Work request:
Find each line below that includes "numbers", then copy it.

Data shown:
****************************************

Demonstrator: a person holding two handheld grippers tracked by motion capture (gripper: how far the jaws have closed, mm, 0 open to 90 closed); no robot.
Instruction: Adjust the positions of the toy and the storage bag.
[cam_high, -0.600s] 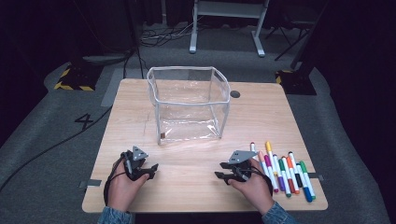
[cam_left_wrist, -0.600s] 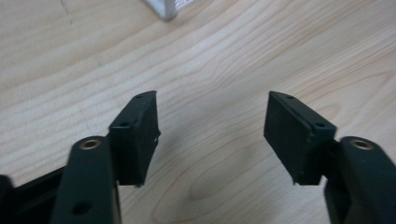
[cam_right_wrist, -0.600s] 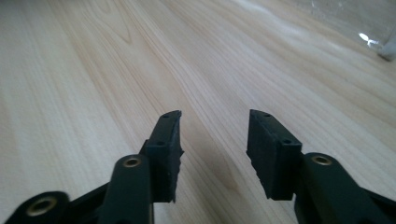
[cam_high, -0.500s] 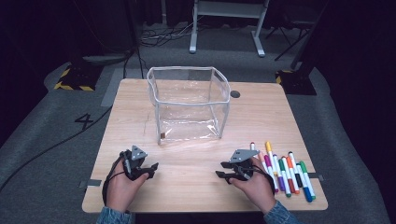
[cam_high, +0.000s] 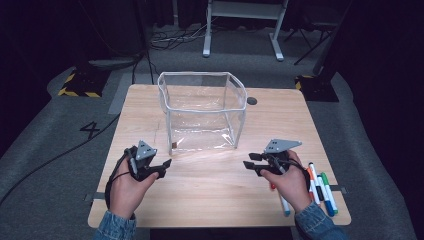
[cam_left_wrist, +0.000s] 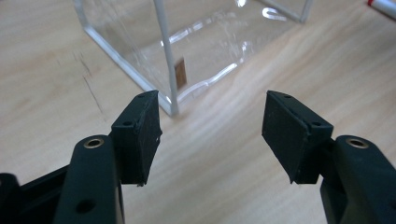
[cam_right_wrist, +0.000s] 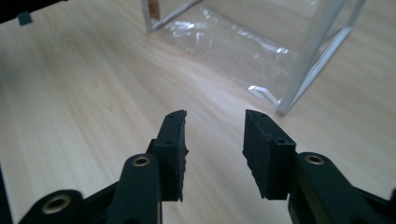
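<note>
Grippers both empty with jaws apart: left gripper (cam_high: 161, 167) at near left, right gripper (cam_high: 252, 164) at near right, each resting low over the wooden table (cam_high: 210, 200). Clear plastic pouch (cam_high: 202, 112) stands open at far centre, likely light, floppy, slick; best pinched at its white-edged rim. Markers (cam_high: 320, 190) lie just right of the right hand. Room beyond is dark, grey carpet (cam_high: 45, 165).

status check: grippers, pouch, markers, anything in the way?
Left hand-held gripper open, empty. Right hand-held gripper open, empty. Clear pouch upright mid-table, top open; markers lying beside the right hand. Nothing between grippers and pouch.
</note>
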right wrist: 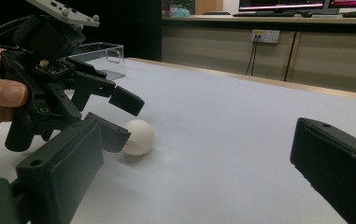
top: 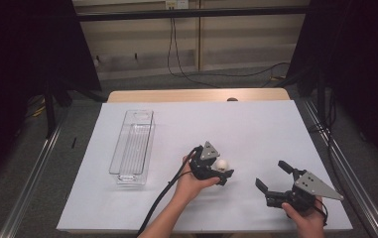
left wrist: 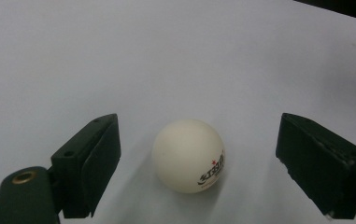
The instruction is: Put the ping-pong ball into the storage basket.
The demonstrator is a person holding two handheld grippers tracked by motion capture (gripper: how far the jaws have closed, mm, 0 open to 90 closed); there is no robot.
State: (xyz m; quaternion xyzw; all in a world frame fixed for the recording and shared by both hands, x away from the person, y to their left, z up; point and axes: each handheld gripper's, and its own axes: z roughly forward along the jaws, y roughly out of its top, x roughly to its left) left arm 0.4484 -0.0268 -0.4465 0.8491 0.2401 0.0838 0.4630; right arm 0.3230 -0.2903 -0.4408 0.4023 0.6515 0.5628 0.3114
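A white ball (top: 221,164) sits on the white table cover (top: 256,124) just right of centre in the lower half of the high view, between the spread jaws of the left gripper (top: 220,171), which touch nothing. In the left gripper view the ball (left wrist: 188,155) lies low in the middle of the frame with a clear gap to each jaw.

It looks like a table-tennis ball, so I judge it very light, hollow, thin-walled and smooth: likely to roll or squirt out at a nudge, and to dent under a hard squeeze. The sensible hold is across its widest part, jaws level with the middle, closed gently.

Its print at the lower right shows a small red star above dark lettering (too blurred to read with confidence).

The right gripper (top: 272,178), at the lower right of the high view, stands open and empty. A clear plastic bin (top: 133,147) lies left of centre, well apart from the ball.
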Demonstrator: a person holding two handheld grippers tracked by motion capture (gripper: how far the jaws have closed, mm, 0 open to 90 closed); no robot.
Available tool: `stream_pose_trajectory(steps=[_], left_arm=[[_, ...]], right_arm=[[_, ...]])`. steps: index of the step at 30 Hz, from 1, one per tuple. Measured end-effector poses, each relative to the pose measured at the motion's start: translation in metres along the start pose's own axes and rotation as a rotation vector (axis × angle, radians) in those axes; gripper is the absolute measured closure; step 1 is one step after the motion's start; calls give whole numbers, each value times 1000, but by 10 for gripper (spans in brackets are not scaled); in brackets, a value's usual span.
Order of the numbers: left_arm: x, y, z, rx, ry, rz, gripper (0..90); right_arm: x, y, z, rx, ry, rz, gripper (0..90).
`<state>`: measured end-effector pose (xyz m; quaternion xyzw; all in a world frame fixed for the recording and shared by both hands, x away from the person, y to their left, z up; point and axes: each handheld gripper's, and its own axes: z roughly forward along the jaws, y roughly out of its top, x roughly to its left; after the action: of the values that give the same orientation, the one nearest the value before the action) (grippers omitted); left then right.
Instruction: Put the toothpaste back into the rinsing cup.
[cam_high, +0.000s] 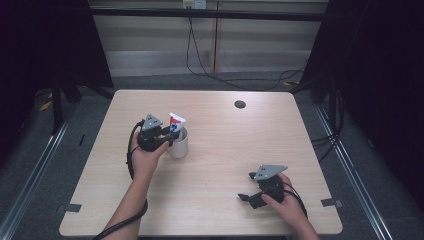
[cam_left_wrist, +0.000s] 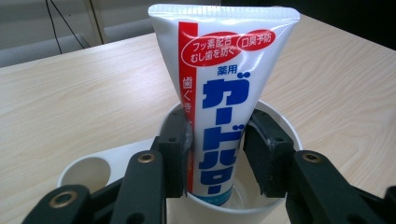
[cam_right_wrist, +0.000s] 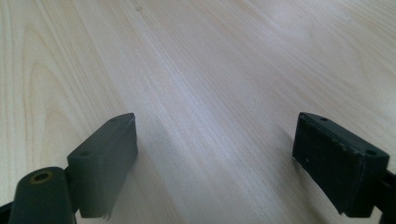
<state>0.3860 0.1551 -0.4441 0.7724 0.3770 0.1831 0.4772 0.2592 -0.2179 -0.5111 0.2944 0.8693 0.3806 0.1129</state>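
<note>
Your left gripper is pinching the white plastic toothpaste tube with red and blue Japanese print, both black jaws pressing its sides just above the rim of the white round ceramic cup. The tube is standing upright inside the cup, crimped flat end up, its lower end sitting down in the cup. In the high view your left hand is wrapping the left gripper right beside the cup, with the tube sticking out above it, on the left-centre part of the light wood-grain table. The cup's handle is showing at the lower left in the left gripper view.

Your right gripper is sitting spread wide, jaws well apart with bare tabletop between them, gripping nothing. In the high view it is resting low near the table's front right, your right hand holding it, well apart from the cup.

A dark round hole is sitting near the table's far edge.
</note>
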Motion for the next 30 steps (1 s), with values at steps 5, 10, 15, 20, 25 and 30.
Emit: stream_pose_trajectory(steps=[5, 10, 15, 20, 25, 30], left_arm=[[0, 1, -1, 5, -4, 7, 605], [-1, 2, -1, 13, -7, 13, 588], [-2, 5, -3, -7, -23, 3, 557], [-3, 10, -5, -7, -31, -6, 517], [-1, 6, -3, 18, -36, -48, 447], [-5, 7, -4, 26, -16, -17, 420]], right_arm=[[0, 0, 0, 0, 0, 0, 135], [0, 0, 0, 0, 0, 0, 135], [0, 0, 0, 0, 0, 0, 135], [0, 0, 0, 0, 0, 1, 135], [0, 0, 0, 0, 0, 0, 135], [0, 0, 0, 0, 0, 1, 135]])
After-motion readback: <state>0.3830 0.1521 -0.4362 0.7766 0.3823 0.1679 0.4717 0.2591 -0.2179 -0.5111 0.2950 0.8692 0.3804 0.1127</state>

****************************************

Solved exercise:
Available tool: `stream_pose_trajectory(steps=[_], left_arm=[[_, ...]], right_arm=[[_, ...]])`. steps: index of the step at 30 Hz, from 1, one per tuple. Measured end-effector poses, each relative to the pose measured at the motion's start: translation in metres along the start pose's own axes and rotation as a rotation vector (axis × angle, radians) in those axes; gripper is the absolute measured closure; step 1 is one step after the motion's start; calls give whole numbers, each value times 1000, but by 10 for gripper (spans in brackets are not scaled); in brackets, a value's usual span.
Order of the numbers: left_arm: x, y, z, rx, ry, rz, gripper (0..90); right_arm: x, y, z, rx, ry, rz, gripper (0..90).

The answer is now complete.